◆ What you should do:
Could you reproduce every entry that follows, exactly as shown?

________

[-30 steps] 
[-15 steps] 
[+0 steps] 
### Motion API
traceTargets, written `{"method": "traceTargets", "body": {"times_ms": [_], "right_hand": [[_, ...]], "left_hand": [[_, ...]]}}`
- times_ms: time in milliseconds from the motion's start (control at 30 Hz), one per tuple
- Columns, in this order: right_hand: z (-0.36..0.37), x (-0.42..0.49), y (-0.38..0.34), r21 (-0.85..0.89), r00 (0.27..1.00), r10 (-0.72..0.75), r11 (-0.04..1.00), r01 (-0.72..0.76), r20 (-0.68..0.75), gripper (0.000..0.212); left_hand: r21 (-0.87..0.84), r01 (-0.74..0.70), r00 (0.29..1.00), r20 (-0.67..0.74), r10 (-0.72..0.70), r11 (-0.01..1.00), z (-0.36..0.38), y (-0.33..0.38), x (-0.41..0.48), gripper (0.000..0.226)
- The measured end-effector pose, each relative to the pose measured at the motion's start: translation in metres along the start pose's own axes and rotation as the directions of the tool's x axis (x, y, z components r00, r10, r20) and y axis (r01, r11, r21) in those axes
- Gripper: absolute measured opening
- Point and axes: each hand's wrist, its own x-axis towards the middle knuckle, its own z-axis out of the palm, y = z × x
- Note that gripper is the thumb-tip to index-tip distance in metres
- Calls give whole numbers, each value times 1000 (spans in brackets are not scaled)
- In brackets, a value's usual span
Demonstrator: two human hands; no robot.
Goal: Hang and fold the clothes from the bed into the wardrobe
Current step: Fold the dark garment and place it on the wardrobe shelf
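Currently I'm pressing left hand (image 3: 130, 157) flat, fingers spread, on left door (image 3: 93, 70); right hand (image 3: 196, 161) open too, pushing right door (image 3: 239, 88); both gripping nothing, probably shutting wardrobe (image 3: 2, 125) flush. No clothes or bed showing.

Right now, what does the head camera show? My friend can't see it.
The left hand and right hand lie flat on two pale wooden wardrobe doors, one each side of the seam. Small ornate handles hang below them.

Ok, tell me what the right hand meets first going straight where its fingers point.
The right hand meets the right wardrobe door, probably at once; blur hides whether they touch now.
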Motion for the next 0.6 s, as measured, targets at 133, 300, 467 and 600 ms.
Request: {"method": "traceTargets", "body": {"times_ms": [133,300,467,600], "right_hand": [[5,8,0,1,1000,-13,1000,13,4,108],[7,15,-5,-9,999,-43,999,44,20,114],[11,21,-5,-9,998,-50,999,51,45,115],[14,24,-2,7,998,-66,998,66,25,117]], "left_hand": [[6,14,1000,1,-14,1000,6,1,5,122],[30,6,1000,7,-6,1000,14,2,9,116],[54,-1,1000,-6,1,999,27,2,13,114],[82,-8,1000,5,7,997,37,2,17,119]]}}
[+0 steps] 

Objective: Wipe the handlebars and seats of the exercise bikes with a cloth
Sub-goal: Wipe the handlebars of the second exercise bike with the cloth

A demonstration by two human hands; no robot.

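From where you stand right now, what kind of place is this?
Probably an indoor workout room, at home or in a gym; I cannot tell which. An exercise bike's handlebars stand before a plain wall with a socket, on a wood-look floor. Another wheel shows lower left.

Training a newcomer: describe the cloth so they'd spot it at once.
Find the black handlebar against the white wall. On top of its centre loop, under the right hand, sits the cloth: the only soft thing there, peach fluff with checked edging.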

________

◆ Response to the exercise:
[-30 steps] 
[-15 steps] 
[+0 steps] 
### Motion API
traceTargets, written `{"method": "traceTargets", "body": {"times_ms": [_], "right_hand": [[_, ...]], "left_hand": [[_, ...]]}}`
- times_ms: time in milliseconds from the motion's start (control at 30 Hz), one per tuple
- Columns, in this order: right_hand: z (-0.36..0.37), x (-0.42..0.49), y (-0.38..0.34), r21 (-0.85..0.89), r00 (0.27..1.00), r10 (-0.72..0.75), r11 (-0.04..1.00), r01 (-0.72..0.76), r20 (-0.68..0.75), gripper (0.000..0.212); left_hand: r21 (-0.87..0.84), r01 (-0.74..0.70), r00 (0.29..1.00), r20 (-0.67..0.74), r10 (-0.72..0.70), r11 (-0.01..1.00), z (-0.36..0.38), y (-0.33..0.38), x (-0.41..0.48), gripper (0.000..0.226)
- The measured end-effector pose, each relative to the pose measured at the motion's start: translation in metres along the start pose's own axes and rotation as the directions of the tool's x axis (x, y, z components r00, r10, r20) and y axis (r01, r11, r21) in those axes
- Gripper: absolute measured opening
- Point and axes: each hand's wrist, its own x-axis towards the middle knuckle, its own z-axis out of the palm, y = z × x
- Note that gripper is the thumb-tip to index-tip distance in metres
- Calls give whole numbers, each value times 1000 (spans in brackets are not scaled)
- In brackets, a value's usual span
Demonstrator: two human hands; no robot.
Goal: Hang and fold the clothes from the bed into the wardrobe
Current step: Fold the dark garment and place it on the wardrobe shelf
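Currently I'm pressing left hand (image 3: 130, 157) flat, fingers spread, on left door (image 3: 93, 70); right hand (image 3: 196, 161) open too, pushing right door (image 3: 239, 88); both gripping nothing, probably shutting wardrobe (image 3: 2, 125) flush. No clothes or bed showing.

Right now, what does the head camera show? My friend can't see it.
The left hand and right hand lie flat on two pale wooden wardrobe doors, one each side of the seam. Small ornate handles hang below them.

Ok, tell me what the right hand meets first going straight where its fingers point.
The right hand meets the right wardrobe door, probably at once; blur hides whether they touch now.
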Motion for the next 0.6 s, as measured, targets at 133, 300, 467 and 600 ms.
Request: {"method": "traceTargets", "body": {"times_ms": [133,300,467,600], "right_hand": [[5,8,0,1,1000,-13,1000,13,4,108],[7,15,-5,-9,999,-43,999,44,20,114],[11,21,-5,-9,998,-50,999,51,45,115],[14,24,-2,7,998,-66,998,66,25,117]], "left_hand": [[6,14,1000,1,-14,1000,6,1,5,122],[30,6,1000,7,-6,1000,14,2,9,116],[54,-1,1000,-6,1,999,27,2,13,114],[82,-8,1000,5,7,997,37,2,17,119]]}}
[+0 steps] 

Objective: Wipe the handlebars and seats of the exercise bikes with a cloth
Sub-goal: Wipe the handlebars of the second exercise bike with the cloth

A demonstration by two human hands; no robot.

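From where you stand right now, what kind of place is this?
Probably an indoor workout room, at home or in a gym; I cannot tell which. An exercise bike's handlebars stand before a plain wall with a socket, on a wood-look floor. Another wheel shows lower left.

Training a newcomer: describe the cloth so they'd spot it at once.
Find the black handlebar against the white wall. On top of its centre loop, under the right hand, sits the cloth: the only soft thing there, peach fluff with checked edging.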

Here is where the answer stops.